Two Class of ’43 grads return for 70th reunion



When Robert McAlpine and Vernon Sumwalt graduated from Carolina in 1943, they weren’t thinking about coming back to campus for class reunions. They just hoped to make it back, preferably in one piece, from the war in the Pacific.

The two were among 13 USC graduates that year who were commissioned through USC’s Naval ROTC unit and sailed straight into the breach of World War II. Seventy years later, only four members of the group remain. On Oct. 31, McAlpine and Sumwalt plan to return to USC for not only their 70th reunion but also to participate in a NROTC pass and review ceremony on the Horseshoe as part of Homecoming weekend.

As part of the ceremony, three supporters of the NROTC alumni chapter will receive honorary recognition as “admirals of the year.” They are Gene Warr, a 1981 USC graduate and chairman of the university's board of trustees; Toney Lister, '68, '74 law, also a USC trustee; and Harold Sturm, one of the founders of the NROTC alumni chapter from three decades ago.

"The war was breathing down our necks the whole time we were students," McAlpine said. "As I recall, we went down to the old library — South Caroliniana — and got our commissions there. Thirteen of us became ensigns."

McAlpine immediately began training and spent Christmas 1943 enroute to Pearl Harbor, Hawaii. He served as a deck officer on USS The Sullivans, a destroyer named in memory of five brothers from Iowa killed in action early in the war.

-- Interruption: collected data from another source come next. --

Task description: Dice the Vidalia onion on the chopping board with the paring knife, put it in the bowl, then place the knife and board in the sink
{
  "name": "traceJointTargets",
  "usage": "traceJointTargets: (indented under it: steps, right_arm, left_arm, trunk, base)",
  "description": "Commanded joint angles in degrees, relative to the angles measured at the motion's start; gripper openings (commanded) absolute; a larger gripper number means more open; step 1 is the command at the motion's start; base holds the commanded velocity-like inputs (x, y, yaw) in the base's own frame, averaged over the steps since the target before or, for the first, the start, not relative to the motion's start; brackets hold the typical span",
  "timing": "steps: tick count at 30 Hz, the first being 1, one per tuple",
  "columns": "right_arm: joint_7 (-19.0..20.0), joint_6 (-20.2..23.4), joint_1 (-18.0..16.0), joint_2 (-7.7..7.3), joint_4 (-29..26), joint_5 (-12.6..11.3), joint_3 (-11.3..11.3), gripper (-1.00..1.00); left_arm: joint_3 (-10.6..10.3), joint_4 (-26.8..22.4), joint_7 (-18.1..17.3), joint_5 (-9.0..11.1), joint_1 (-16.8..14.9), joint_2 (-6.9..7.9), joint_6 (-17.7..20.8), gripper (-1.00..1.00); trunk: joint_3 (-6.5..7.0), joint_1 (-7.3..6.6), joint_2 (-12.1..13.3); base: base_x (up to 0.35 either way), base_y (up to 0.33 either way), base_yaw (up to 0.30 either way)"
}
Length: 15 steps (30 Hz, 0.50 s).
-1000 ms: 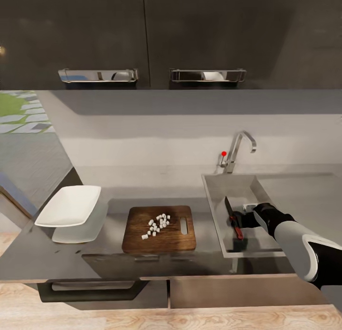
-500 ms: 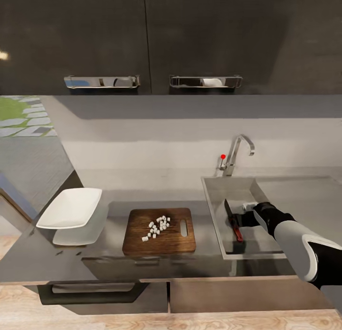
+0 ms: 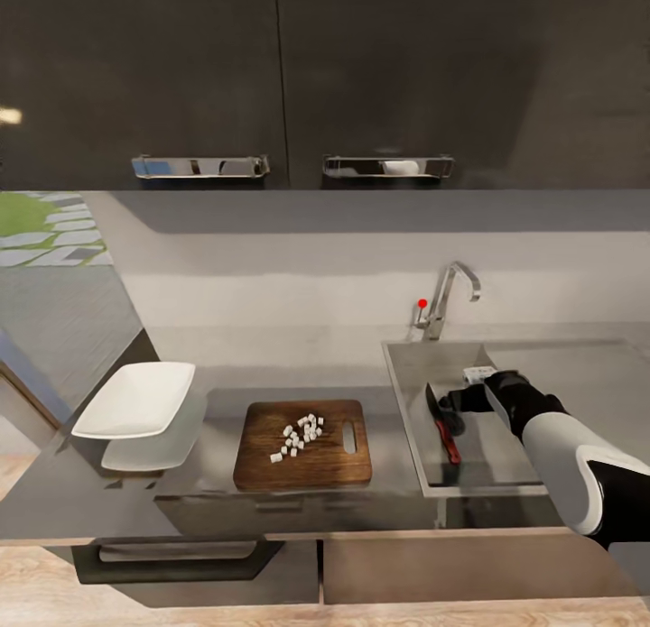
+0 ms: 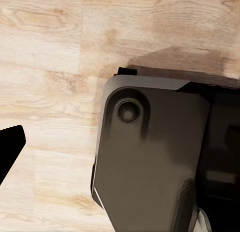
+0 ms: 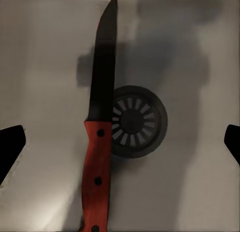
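Observation:
The paring knife, red handle and dark blade, lies flat on the floor of the sink; in the right wrist view the paring knife rests beside the round drain. My right gripper hovers just above it, open, fingertips wide on either side and touching nothing. White diced onion pieces sit in a loose cluster on the wooden chopping board. The white bowl stands at the countertop's left end. My left gripper hangs open over the floor, one dark fingertip showing.
A chrome tap with a red dot rises behind the sink, and the drainboard extends right. Dark wall cabinets hang overhead. In the left wrist view, the robot's dark base stands on light wood floor.
My right gripper has let go of the knife and risen slightly; the knife now lies flat in the sink. The head view has shifted a little, so the whole scene sits lower.

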Motion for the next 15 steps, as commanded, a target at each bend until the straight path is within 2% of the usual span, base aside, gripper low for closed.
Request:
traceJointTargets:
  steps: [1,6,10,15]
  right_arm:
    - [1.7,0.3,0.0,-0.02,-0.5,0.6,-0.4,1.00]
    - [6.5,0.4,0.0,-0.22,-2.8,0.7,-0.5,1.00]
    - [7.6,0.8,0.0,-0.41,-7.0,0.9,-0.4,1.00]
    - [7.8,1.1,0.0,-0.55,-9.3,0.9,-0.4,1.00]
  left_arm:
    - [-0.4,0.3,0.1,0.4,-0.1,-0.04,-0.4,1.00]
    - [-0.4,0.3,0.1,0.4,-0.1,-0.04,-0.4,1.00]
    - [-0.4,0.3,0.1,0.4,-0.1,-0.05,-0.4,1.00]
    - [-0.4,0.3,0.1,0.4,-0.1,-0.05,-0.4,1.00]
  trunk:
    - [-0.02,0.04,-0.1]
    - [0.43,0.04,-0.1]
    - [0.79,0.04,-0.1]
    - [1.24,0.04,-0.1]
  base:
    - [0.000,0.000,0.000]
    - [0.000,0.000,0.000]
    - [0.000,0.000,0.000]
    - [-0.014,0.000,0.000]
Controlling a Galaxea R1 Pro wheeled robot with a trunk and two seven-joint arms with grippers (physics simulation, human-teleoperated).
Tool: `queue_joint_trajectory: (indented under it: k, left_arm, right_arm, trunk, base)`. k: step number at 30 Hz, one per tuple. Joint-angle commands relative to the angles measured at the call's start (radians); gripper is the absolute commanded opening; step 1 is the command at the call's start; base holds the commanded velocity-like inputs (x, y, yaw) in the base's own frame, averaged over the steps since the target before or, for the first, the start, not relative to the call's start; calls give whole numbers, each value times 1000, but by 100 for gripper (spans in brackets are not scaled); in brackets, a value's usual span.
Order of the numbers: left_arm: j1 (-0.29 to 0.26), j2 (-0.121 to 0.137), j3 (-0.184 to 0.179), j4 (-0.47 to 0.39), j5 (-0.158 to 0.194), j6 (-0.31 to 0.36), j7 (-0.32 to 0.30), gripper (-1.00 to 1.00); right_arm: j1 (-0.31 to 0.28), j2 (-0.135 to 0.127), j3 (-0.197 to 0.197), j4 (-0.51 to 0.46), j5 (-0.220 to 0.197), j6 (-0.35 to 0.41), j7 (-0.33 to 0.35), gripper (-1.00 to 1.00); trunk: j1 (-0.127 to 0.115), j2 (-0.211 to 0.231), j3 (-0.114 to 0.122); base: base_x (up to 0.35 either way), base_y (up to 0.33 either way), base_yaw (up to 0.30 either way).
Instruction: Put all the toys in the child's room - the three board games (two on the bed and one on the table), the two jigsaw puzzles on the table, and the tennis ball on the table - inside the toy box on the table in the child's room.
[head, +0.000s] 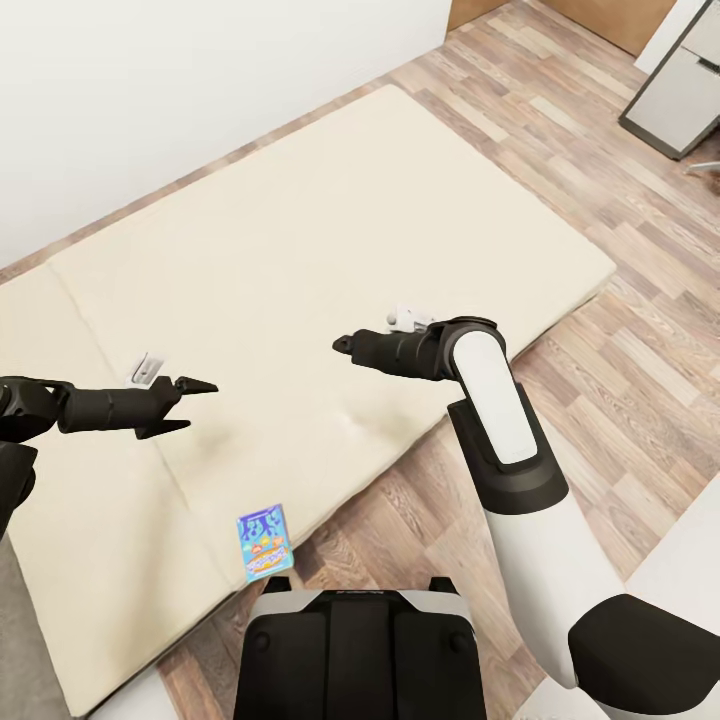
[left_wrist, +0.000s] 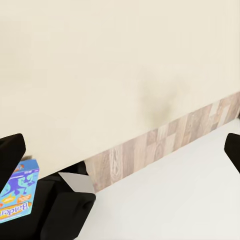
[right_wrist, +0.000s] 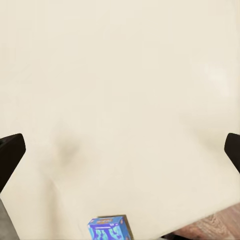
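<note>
A wide cream-beige bed lies flat on a wood-plank floor, one long side close against a white wall; a seam crosses the mattress near the head view's left, and a faint dimple shows in the surface between the two arms. At the upper right of the head view a grey-white piece of furniture stands on the planks, well apart from the mattress. The small blue board game lies flat on the bed at its near edge, just beside the floor and right in front of the robot's dark base — its long axis runs roughly away from the robot toward the wall, tilted slightly, with the cartoon-printed face up. It is also seen in the left wrist view and at the mattress edge in the right wrist view. The left gripper hangs over the mattress with its fingers spread apart and nothing between them, above and to the left of the box. The right gripper hangs over the middle of the bed — its fingers are wide apart in its wrist view, and it carries nothing.
</note>
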Motion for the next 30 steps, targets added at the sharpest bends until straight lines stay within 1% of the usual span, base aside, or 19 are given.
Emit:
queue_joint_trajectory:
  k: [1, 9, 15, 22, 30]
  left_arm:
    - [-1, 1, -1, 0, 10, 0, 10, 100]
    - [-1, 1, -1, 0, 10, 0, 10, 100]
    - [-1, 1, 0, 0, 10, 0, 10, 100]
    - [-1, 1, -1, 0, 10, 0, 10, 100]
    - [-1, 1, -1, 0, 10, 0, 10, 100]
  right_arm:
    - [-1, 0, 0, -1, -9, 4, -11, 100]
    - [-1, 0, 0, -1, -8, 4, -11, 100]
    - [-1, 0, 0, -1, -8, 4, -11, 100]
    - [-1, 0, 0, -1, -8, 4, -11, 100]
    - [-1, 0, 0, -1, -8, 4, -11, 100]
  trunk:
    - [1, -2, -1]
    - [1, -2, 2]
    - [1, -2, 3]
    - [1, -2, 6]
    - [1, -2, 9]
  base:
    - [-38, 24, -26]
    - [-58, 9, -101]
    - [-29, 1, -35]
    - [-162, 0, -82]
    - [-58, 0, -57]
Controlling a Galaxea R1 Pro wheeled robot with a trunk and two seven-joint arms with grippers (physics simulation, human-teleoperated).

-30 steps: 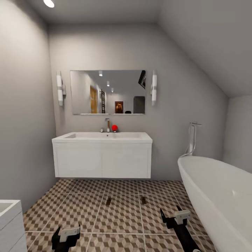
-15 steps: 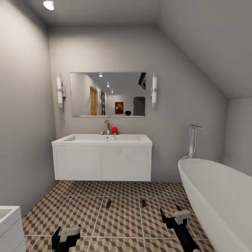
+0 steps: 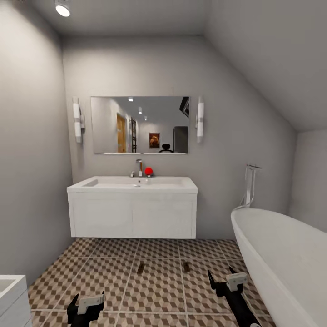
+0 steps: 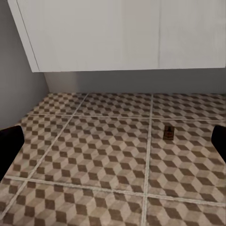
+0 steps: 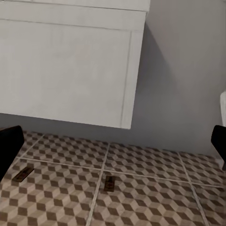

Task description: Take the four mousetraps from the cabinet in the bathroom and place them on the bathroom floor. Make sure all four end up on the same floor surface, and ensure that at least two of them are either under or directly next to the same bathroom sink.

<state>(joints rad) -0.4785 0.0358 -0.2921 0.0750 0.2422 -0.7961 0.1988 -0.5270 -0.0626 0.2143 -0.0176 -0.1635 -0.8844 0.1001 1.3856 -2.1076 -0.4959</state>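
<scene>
You face the sink, a white basin on a boxy wall-hung vanity with a faucet and a small red object at its back edge, below a mirror. Two mousetraps lie flat on the patterned floor just in front of the vanity: the left mousetrap and the right mousetrap, well apart, each on a separate tile. Your left gripper hangs low over the floor, jaws spread, holding nothing. Your right gripper is likewise spread and empty, near the bathtub. A white unit sits at lower left.
</scene>
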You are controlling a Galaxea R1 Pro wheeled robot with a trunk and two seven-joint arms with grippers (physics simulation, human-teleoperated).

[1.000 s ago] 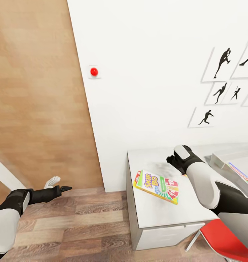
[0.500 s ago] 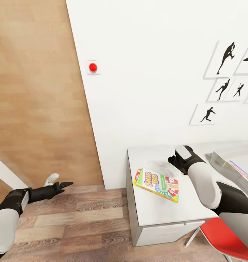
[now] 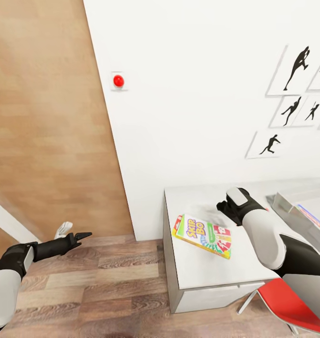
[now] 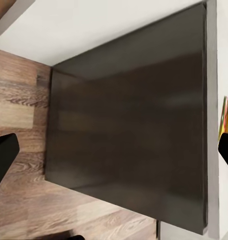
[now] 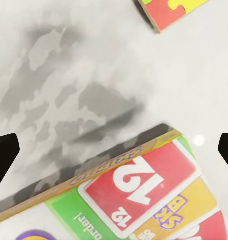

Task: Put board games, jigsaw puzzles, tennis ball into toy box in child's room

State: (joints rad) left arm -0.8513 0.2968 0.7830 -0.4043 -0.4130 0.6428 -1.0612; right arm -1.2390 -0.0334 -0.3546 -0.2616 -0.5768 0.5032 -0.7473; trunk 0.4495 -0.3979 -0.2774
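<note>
— What do we have on the pale grey matte top of the desk (image 3: 202, 274) with its white drawer front?

— We see a flat rectangular printed Skip-Bo game box (image 3: 203, 235) in white, green and red with yellow edges, lying skewed near the desk's left end. In the right wrist view its glossy lid (image 5: 144, 200) shows a red card marked 12, and beyond it the corner of a flat square jigsaw puzzle box (image 5: 169, 10) in red and yellow interlocking shapes lies apart from it on the same top.

— And the shallow light grey toy box with sloping sides (image 3: 296, 213)?

— We find it at the right edge of the head view, on the desk, with colourful printed boxes inside it.

— How does the right pincer (image 5: 114, 155) stand?

— We see its two black fingertips at opposite edges of the wrist view, spread wide, holding nothing, poised over the Skip-Bo box without touching it.

— The left pincer (image 3: 78, 236)?

— We see it out over the wood-plank floor (image 3: 108, 286), well apart from the desk, black fingers parted and empty. Its wrist view looks onto a smooth dark grey desk section (image 4: 129, 130) beside the planks.

— Anything on the white wall (image 3: 193, 94)?

— We note a round red button (image 3: 118, 80) and black player silhouette pictures (image 3: 296, 89).
</note>
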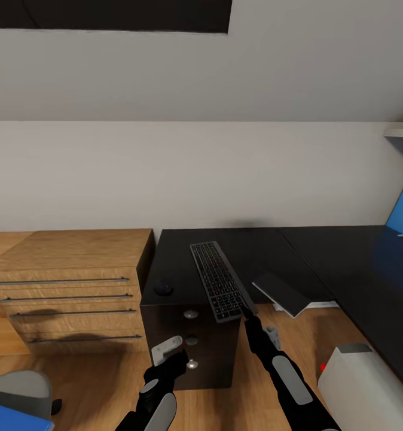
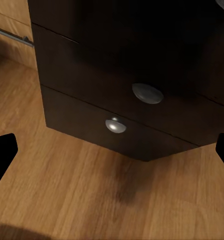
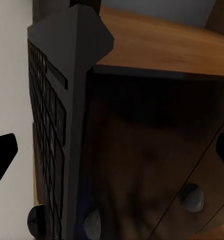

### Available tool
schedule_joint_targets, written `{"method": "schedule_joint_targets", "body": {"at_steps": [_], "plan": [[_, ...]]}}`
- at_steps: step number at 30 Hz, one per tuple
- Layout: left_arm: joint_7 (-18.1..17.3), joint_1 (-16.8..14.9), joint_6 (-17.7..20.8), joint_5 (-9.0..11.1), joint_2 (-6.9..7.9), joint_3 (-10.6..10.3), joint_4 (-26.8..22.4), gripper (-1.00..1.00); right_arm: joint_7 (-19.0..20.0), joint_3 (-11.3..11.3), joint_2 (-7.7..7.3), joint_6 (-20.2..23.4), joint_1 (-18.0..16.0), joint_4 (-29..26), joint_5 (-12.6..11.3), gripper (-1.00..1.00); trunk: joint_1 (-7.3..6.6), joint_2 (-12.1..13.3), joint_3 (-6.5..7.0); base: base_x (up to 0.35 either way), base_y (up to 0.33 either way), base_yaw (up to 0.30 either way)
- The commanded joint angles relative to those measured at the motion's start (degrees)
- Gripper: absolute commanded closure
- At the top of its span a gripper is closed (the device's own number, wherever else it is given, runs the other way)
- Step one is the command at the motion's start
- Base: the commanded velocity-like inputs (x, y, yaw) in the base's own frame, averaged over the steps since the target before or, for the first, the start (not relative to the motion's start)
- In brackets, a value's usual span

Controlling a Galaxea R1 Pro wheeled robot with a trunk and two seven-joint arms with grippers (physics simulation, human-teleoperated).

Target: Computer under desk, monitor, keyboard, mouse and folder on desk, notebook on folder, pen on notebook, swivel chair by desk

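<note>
While the keyboard (image 1: pixel 221 280) lies lengthwise on the black bench (image 1: pixel 255 251), its near end juts past the front edge above the drawers, and the right claw (image 1: pixel 247 311) sits at that overhanging near corner. In the right wrist view the keyboard (image 3: pixel 59 130) runs away from the camera and the two black fingertips (image 3: pixel 2 155) stand far apart at either side, so this claw is spread; whether it touches the keyboard I cannot tell. The mouse (image 1: pixel 164 288) rests on the bench near its left front corner, well apart from the keyboard. Round silver knobs (image 1: pixel 191 313) mark the dark drawer fronts below. The left claw (image 1: pixel 176 359) hangs low in front of those drawers, holding nothing, and in the left wrist view its fingertips (image 2: pixel 3 150) are spread wide over the wooden floor (image 2: pixel 92 195), facing two knobs (image 2: pixel 147 93).

Against the bench's left side stands a light wooden counter (image 1: pixel 76 281) with long bar handles. Beyond the bench's inner corner a flat dark panel (image 1: pixel 288 292) lies tilted over the floor. The computer (image 1: pixel 363 377) stands on the floor beside the bench's right wing. The swivel chair (image 1: pixel 19 389) stands away from the bench, with the blue folder (image 1: pixel 13 417) on its seat.
</note>
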Motion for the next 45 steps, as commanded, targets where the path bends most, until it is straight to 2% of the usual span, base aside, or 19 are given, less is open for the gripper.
{"method": "schedule_joint_targets", "body": {"at_steps": [1, 23, 42, 45], "plan": [[0.4, -0.1, 0.2, 0.2, 0.04, -0.1, -0.1, -1.0, 0.0, 0.0, 0.0, 0.1, 0.0, 0.0, -0.5, -1.0, 0.0, 0.0, -0.06, 0.0, 0.0, 0.0], [0.4, -0.1, 0.2, 0.2, 0.06, -0.1, -0.1, -1.0, -0.9, 0.0, 0.0, 0.1, 0.0, 0.0, -0.4, -1.0, 0.0, 0.0, -0.06, 0.049, 0.09, 0.0], [0.4, -0.1, 0.2, 0.3, -0.01, -0.1, -0.1, -1.0, -0.5, 0.0, -0.17, 0.2, 0.0, -0.2, 0.8, -1.0, 0.0, 0.0, -0.06, 0.006, 0.008, 0.0], [0.4, -0.1, 0.2, 0.2, -0.02, -0.1, -0.1, -1.0, -0.5, 0.0, -0.17, 0.2, 0.0, -0.3, 1.1, -1.0, -0.66, 1.2, 0.48, 0.0, 0.0, 0.0]]}}
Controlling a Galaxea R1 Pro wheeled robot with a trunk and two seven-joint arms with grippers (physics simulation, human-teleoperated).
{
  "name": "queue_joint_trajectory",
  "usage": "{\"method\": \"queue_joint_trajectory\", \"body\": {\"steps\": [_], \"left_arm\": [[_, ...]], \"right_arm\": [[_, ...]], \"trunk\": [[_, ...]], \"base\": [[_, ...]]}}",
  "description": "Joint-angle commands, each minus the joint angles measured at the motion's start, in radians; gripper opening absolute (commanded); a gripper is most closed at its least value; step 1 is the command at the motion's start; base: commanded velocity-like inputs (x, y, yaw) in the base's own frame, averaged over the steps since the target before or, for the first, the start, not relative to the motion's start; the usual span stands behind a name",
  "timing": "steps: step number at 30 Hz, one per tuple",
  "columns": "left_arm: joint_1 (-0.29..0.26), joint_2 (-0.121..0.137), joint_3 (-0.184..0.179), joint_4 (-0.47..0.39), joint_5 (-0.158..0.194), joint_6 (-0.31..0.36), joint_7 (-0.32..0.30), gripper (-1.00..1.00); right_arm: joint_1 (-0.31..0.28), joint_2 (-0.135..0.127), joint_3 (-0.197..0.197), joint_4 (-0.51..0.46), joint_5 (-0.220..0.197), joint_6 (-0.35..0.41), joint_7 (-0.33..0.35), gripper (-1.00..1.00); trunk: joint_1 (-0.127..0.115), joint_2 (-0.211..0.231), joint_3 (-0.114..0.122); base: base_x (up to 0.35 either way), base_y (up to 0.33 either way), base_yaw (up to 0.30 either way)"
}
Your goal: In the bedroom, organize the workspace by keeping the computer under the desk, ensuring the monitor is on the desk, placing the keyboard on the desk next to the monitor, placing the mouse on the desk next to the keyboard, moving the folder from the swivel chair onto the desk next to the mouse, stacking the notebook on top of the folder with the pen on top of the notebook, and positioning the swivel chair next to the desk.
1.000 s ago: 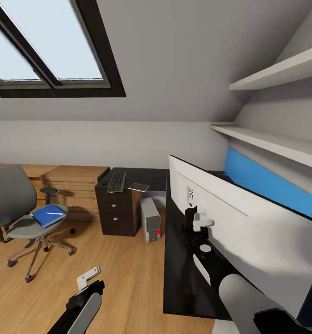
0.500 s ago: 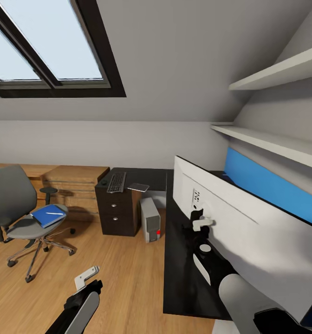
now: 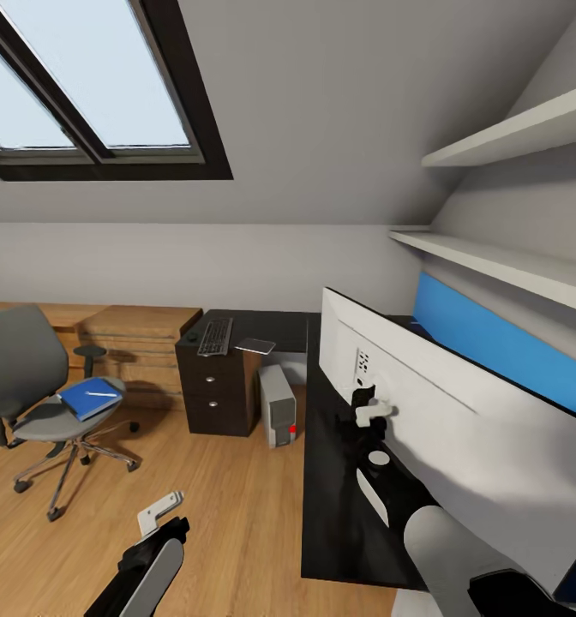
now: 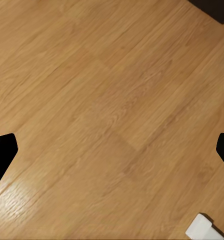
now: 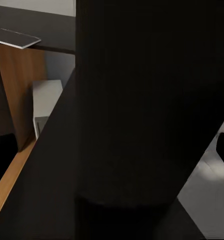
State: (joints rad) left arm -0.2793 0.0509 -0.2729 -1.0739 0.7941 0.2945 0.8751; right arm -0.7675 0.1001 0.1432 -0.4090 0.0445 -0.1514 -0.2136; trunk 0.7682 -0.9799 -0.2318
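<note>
**Monitor up, most of the tidying left**

Head view: the right end effector [image 3: 363,410] is at the back of the monitor [image 3: 459,420], which stands on the counter [image 3: 335,514]; its grip I cannot tell. The keyboard [image 3: 215,336] and notebook [image 3: 255,345] lie on the far wing, the computer [image 3: 279,404] beneath. The folder [image 3: 89,398] with the pen [image 3: 102,394] waits on the swivel chair [image 3: 31,394].

Left wrist view: the left end effector [image 4: 112,150], spread and empty, hangs over the floor [image 4: 107,100].

Right wrist view: the monitor's dark stand looms close.

My right gripper [image 3: 363,410] sits pressed against the white back of the wide flat monitor [image 3: 459,411], so I cannot tell how my jaws stand. In my right wrist view a broad black upright mass blocks nearly everything. The monitor's screen side faces away from me, and its far end runs off the head view's right edge. The light grey tower computer [image 3: 279,404] is partly hidden behind the glossy black desk [image 3: 331,514]. The tiny black mouse [image 3: 191,338] is too small to make out. My left gripper [image 3: 161,512] is cut off below.
</note>
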Motion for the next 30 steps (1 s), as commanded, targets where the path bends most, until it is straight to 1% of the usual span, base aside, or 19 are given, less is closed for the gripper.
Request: {"method": "queue_joint_trajectory", "body": {"steps": [1, 16, 23, 30], "left_arm": [[-0.001, 0.001, -0.003, -0.001, 0.004, 0.005, 0.007, 1.00], [-0.001, 0.001, -0.005, -0.001, 0.004, 0.005, 0.007, 1.00], [-0.001, 0.001, -0.005, -0.001, 0.004, 0.005, 0.007, 1.00], [-0.001, 0.001, -0.006, 0.000, 0.000, 0.005, 0.006, 1.00]], "right_arm": [[-0.001, 0.000, 0.006, 0.001, 0.005, 0.000, -0.009, 1.00], [-0.001, -0.002, 0.006, 0.001, 0.005, 0.000, -0.009, 1.00], [-0.001, -0.001, 0.006, 0.000, 0.005, 0.000, -0.007, 1.00], [-0.001, -0.001, 0.006, 0.000, 0.004, 0.000, -0.007, 1.00]], "trunk": [[0.000, -0.001, -0.001], [0.000, -0.001, -0.001], [0.000, -0.001, -0.001], [0.000, -0.001, -0.001]], "base": [[-0.182, 0.000, 0.000], [-0.204, -0.012, 0.000], [-0.262, -0.161, 0.000], [-0.152, -0.215, 0.000]]}}
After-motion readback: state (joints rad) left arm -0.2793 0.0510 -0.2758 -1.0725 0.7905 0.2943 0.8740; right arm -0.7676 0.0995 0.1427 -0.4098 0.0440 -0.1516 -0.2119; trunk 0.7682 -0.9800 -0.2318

Sumwalt was aboard the light cruiser USS Phoenix and also saw action in the Pacific. After the war, he graduated from USC’s law school in 1948 and practiced law for nearly 45 years.

When he returned to civilian life, McAlpine tried his hand at several trades. "I worked for a while in a mill — hated that. Then I went into the sawmill business and lost every bit of money I had," he said.

He found his niche working for the U.S. Forest Service, and after earning a master's degree in forestry became a project leader. He later retired in Gainesville, Fla.

"Now I'm down here and Steve Spurrier is up there," he said with a chuckle, referring to USC’s head football coach who was a player and later coach at the University of Florida in Gainesville.